-- SOURCE MATERIAL --
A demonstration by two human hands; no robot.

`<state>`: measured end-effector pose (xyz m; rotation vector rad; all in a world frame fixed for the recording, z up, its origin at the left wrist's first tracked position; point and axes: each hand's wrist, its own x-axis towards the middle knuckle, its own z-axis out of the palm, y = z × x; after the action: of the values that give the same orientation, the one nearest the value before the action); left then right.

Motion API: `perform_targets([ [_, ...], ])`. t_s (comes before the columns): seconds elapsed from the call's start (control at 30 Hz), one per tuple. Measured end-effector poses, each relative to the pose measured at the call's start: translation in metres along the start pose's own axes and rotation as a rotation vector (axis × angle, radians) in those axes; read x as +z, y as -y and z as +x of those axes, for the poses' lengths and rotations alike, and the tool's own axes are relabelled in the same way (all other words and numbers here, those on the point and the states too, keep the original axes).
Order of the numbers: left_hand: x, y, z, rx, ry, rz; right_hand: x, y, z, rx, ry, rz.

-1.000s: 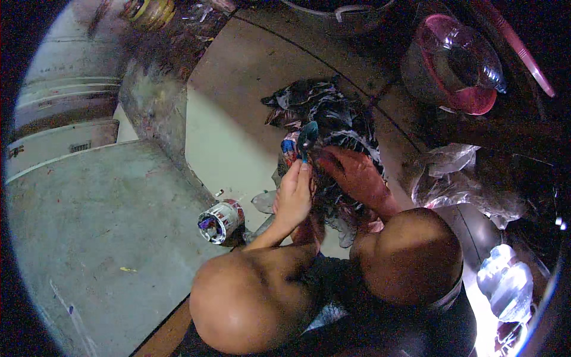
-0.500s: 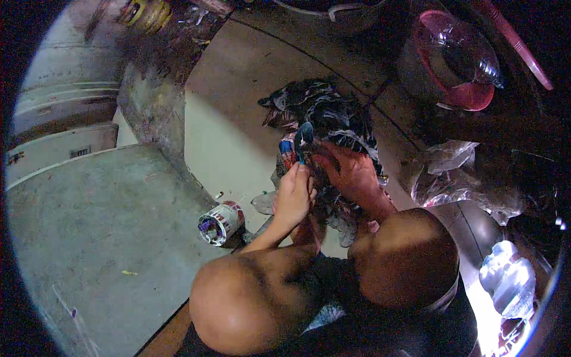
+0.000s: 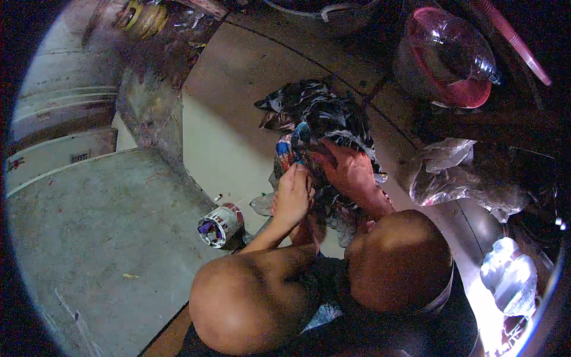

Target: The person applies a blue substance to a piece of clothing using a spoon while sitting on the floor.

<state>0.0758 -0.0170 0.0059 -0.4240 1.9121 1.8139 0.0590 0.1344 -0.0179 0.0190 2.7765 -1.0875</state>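
My left hand (image 3: pixel 292 193) is closed around a teal-handled tool (image 3: pixel 301 135) with a dark oval head, against a red and blue printed packet (image 3: pixel 284 152). My right hand (image 3: pixel 351 172) lies on a crumpled pile of black plastic (image 3: pixel 312 104) beside the tool, its fingers partly spread and their tips in shadow. Pale grey scraps (image 3: pixel 263 203) show below the pile. A tin can (image 3: pixel 221 226) stuffed with coloured bits lies tilted to the left of my hands, its mouth toward me.
My bare knees (image 3: pixel 395 262) frame the lower middle. A concrete slab (image 3: pixel 101 250) fills the lower left. A pink-rimmed clear container (image 3: pixel 419 53) and pink bar (image 3: pixel 517 41) are upper right, clear crumpled plastic (image 3: pixel 449 178) at right, bright wrapped bundle (image 3: pixel 505 276) lower right, yellow object (image 3: pixel 143 18) upper left.
My right hand has shifted upward and bent its fingers toward the tool over the black pile. My left hand keeps its grip. The whole view has shifted slightly.
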Motion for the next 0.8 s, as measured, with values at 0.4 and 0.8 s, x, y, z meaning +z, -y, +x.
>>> perform_targets([
  [0.4,0.006,0.006,0.005,-0.107,-0.023,-0.110,0.007,-0.012,0.001,-0.048,-0.062,-0.027],
  [0.8,0.006,0.028,0.011,-0.046,0.034,0.056,-0.010,-0.013,0.001,-0.043,-0.183,-0.121],
])
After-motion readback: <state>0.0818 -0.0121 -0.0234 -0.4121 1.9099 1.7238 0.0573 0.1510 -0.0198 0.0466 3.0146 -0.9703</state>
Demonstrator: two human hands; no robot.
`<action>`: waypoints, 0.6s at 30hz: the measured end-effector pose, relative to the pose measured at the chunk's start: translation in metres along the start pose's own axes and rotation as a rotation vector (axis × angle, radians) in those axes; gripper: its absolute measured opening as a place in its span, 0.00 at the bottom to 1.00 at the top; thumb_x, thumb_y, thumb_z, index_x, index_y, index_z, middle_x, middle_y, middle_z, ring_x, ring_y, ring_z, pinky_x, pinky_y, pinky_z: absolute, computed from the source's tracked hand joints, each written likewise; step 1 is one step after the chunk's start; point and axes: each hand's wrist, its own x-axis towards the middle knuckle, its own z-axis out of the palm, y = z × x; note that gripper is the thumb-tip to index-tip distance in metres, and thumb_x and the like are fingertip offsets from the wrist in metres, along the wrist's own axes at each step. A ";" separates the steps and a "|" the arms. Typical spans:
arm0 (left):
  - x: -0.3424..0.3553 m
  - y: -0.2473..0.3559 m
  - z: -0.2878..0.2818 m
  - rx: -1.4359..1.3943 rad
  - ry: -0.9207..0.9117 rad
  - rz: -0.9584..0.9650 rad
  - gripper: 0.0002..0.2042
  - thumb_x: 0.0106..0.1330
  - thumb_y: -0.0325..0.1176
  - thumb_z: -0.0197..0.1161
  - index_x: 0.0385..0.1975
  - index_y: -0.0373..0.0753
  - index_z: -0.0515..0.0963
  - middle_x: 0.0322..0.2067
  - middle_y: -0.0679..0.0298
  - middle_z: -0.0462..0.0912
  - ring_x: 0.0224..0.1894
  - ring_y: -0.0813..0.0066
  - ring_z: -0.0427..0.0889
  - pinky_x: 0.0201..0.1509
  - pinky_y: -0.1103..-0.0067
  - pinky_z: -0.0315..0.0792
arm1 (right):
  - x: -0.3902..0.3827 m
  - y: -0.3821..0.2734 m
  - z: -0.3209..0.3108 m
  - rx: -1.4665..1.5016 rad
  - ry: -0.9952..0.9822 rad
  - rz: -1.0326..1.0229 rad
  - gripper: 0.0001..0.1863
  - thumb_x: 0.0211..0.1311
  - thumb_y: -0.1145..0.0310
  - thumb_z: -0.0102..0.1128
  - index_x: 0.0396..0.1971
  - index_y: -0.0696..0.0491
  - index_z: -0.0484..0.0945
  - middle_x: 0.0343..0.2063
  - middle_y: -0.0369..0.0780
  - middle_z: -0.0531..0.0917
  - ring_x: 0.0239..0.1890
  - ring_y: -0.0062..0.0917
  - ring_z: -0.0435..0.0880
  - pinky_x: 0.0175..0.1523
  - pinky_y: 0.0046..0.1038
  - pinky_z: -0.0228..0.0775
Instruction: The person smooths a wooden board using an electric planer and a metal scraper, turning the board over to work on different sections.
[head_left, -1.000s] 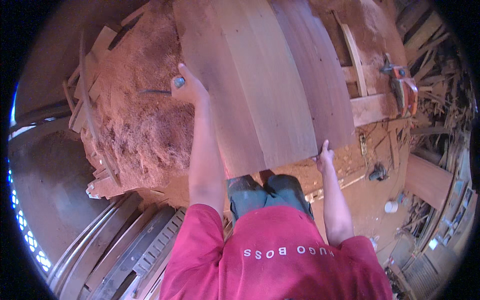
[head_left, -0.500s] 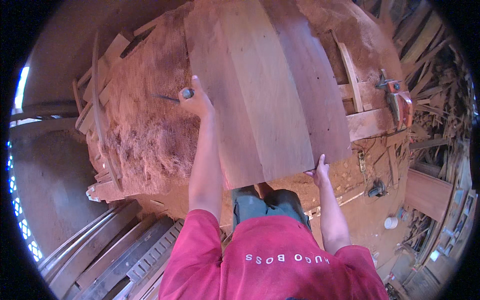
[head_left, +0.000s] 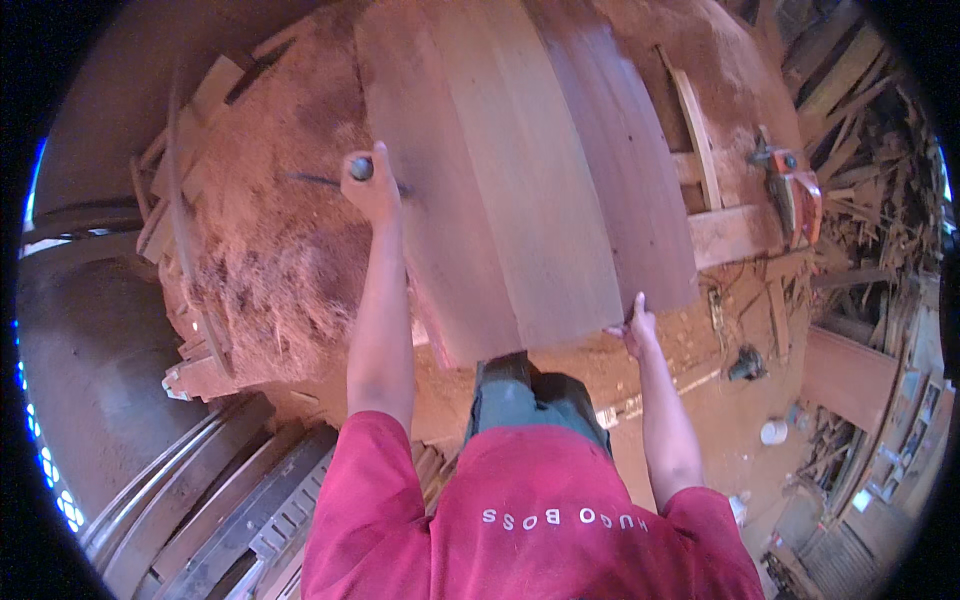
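Note:
A wide wooden panel (head_left: 540, 200) of several boards, with a paler strip along its middle, lies in front of me on a dusty work surface. At its left edge my left hand (head_left: 372, 190) is closed around an upright hand tool (head_left: 361, 168) with a round grey handle end. A thin dark bar sticks out on both sides below that fist; the rest of the tool is hidden. My right hand (head_left: 638, 328) is closed on the panel's near edge toward the right corner, thumb raised on top, the fingers partly hidden beneath.
Fibrous reddish shavings (head_left: 280, 280) heap left of the panel. To the right lie a wooden strip (head_left: 697, 130) and an orange-and-grey power tool (head_left: 800, 205). Scrap wood (head_left: 870, 150) piles up at far right. A white bucket (head_left: 773, 432) stands on the floor; long boards (head_left: 215, 480) lie lower left.
The whole view has shifted slightly, with the panel a little farther left and up in it. My left hand has turned a little, and the tool's dark bar now shows over the panel too.

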 end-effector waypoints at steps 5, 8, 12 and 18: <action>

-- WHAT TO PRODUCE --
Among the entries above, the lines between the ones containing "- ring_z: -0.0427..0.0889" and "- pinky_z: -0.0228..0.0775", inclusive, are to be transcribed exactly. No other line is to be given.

-- RESPONSE --
  - ring_z: -0.0427..0.0889
  - pinky_x: 0.0201..0.1509
  - pinky_y: -0.1103..-0.0067
  - pinky_z: -0.0315..0.0792
arm1 (right):
  - x: -0.3902..0.3827 m
  - y: -0.3821..0.2734 m
  - z: -0.3209..0.3108 m
  - rx: -1.4665..1.5016 rad
  - ry: -0.9952..0.9822 rad
  - rz: -1.0326..1.0229 rad
  - gripper: 0.0001..0.1863
  - thumb_x: 0.0211..0.1311
  - thumb_y: -0.1145..0.0310
  - thumb_z: -0.0102..0.1128
  - index_x: 0.0396..0.1971
  - index_y: -0.0696..0.0491
  - index_z: -0.0484..0.0945
  - middle_x: 0.0343..0.2063
  - middle_y: -0.0369..0.0780
  - middle_z: -0.0531..0.0917
  - ring_x: 0.0239..0.1890
  - ring_y: -0.0062..0.0917
  - ring_z: -0.0435..0.0880
  - pinky_x: 0.0175..0.1523
  - pinky_y: 0.0046..0.1038
  - pinky_z: -0.0228..0.0775

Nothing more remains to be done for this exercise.